**INSTRUCTIONS TO FOLLOW:** Only the lines from the one with "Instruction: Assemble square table" to the end of the data below should be returned, each exactly as it stands.

**SUPPLIED MATERIAL:**
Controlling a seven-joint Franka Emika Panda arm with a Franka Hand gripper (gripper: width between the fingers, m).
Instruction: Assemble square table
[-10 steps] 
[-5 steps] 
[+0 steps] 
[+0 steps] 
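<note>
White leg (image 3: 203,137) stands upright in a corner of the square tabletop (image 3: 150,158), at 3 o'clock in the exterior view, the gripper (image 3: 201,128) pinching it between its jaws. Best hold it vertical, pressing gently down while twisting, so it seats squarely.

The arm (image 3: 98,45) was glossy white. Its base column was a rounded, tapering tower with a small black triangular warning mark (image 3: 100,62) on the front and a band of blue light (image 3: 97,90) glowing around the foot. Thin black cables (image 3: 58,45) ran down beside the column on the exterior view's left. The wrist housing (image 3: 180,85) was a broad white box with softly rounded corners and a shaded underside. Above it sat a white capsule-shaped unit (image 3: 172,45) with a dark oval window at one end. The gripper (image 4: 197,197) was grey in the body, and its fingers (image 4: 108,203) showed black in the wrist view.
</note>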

**RESULT OF THIS TASK:**
Instruction: Assemble square table
[-10 steps] 
[-5 steps] 
[+0 steps] 
[+0 steps] 
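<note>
White leg (image 3: 203,137) stands upright in a corner of the square tabletop (image 3: 150,158), at 3 o'clock in the exterior view, the gripper (image 3: 201,128) pinching it between its jaws. Best hold it vertical, pressing gently down while twisting, so it seats squarely.

The arm (image 3: 98,45) was glossy white. Its base column was a rounded, tapering tower with a small black triangular warning mark (image 3: 100,62) on the front and a band of blue light (image 3: 97,90) glowing around the foot. Thin black cables (image 3: 58,45) ran down beside the column on the exterior view's left. The wrist housing (image 3: 180,85) was a broad white box with softly rounded corners and a shaded underside. Above it sat a white capsule-shaped unit (image 3: 172,45) with a dark oval window at one end. The gripper (image 4: 197,197) was grey in the body, and its fingers (image 4: 108,203) showed black in the wrist view.
</note>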

Nothing further is required of this output.